Voici Auschwitz asiatique, faits effrayants (Photo)

1936-1945 : L'unité asiatique 731 d'Auschwitz était un programme de recherche en guerre biologique de l'armée impériale japonaise sous la direction du général Ishii Shiro à Pin Fang de Mandchourie, en dehors de la ville de Harbin. Son but réel a été déguisé en laboratoire de recherche pour la prévention d'Epidemi. “L'unité 731” a été placé à 150 [...]
Son but réel était déguisé en laboratoire de recherche pour la prévention d'Epidemi. “L'unité 731” a été réglée à 150 objets avec un personnel de 3 000 employés.



Il comprenait aérodrome, ligne de chemin de fer, casernes, prisons, laboratoires, salles de chirurgie, crématoires, cinémas, bars et temples Shino, rapports “Locking”, Transmission Periscope.
Ses expériences barbares inhumaines rivalisent avec l'infâme camp nazi d'Auschwitz de Birkenau, même si le nombre de prisonniers était plus petit mais opérait pendant une période beaucoup plus longue. De 1936 à 1942, entre 3 000 et 12 000 hommes, femmes et enfants ont été soumis à des expériences diaboliques, avant d'être abattus à l'unité 731”.
Les nombreuses expériences mortelles de Shiro Ishii étaient sous la protection du Haut Commandement de l'Armée Kanto, de la police secrète japonaise et des collaborateurs de la police locale.
Ses premiers laboratoires étaient à Harbin, puis à Beyinhe, et plus tard dans un établissement extraordinaire du quartier Harbin connu sous le nom de Ping Fang.
La construction a commencé en 1936 et a été achevée en 1939. Initialement, le Togo a été nommé, plus tard changé en “shii Unit”, et a finalement été nommé “Unit 731”; il était le plus grand centre de recherche sur la guerre biologique et chimique au monde.
Chaque année, des centaines de prisonniers ont été nourris pour des expériences diaboliques, exposés à toute maladie connue, allant de l'anthrax à la fièvre jaune, certains ont été utilisés pour des expériences d'hypothermie, d'autres ont été forcés d'endurer des expériences de gangrène, et d'autres ont été forcés de nouer des relations sexuelles avec des personnes sexuellement infectées atteintes de maladies vénitiennes. Ils ont ensuite été surveillés après avoir reçu le nombre de victimes. ”
“Unité 731” divisée en huit divisions : Division 1: Recherche sur les blessures buboniques, le choléra, l'anthrax, la typhoïde et la tuberculose à l'aide de sujets humains vivants. Cette prison a été construite pour accueillir 300 à 400 personnes.

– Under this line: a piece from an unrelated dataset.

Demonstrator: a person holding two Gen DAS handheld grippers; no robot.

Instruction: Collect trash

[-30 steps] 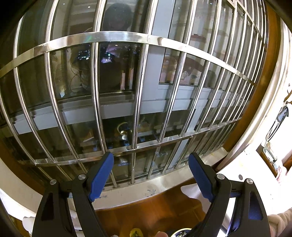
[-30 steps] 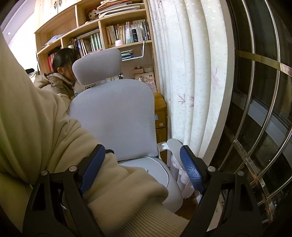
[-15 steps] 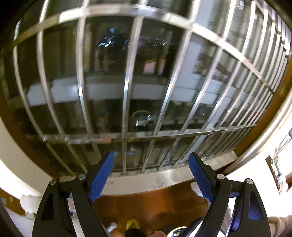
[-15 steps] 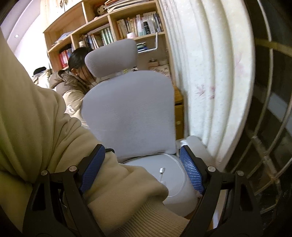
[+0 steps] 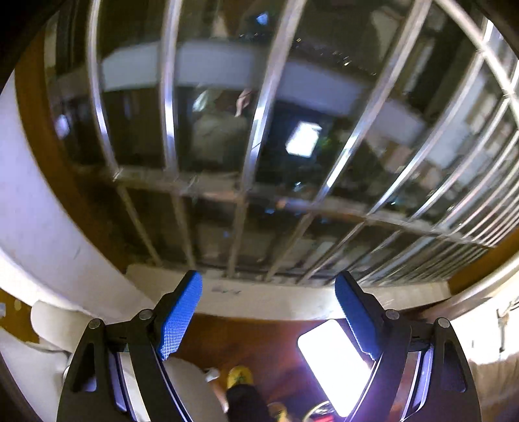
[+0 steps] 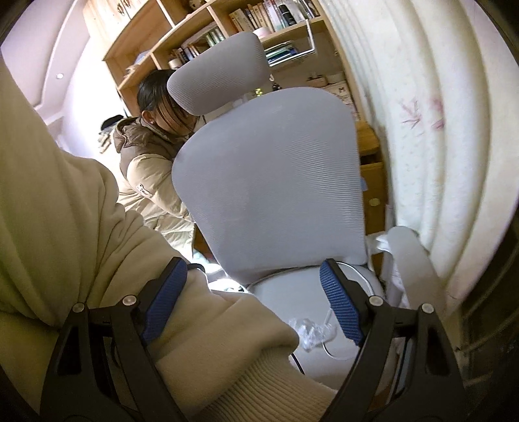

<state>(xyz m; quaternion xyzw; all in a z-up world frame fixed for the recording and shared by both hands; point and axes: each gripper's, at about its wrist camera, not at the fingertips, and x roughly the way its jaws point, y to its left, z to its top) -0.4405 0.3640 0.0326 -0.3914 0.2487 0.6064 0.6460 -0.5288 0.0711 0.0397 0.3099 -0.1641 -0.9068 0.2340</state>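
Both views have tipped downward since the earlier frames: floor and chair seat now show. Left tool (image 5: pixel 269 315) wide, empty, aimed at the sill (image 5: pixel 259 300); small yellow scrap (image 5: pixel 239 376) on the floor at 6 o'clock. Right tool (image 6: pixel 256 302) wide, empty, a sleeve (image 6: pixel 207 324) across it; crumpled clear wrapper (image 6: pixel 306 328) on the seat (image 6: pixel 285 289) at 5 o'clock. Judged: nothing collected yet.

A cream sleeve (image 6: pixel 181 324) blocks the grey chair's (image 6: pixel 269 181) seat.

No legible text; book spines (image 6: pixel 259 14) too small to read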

Division 2 : Recherche sur les armes biologiques utilisées sur le terrain, en particulier la production d'équipements pour propager les germes et les parasites.
“Nous suivons cette recherche,” il a expliqué, “pour une double émotion médicale; en tant que scientifique. . Enquête sur la vérité de la science naturelle; et en tant que militaire, construire une arme militaire puissante contre l'ennemi.” (Patrick Fong, Unité de guerre biologique secrète du Japon, 2000.)
Les expériences incroyables et cruelles ont été menées par des médecins japonais recrutés par les principales institutions universitaires japonaises. Comme leurs homologues nazis, les médecins japonais ont détruit le cœur de la médecine.
Ils ont appelé les prisonniers Martu (qui étaient comparables à couper un arbre).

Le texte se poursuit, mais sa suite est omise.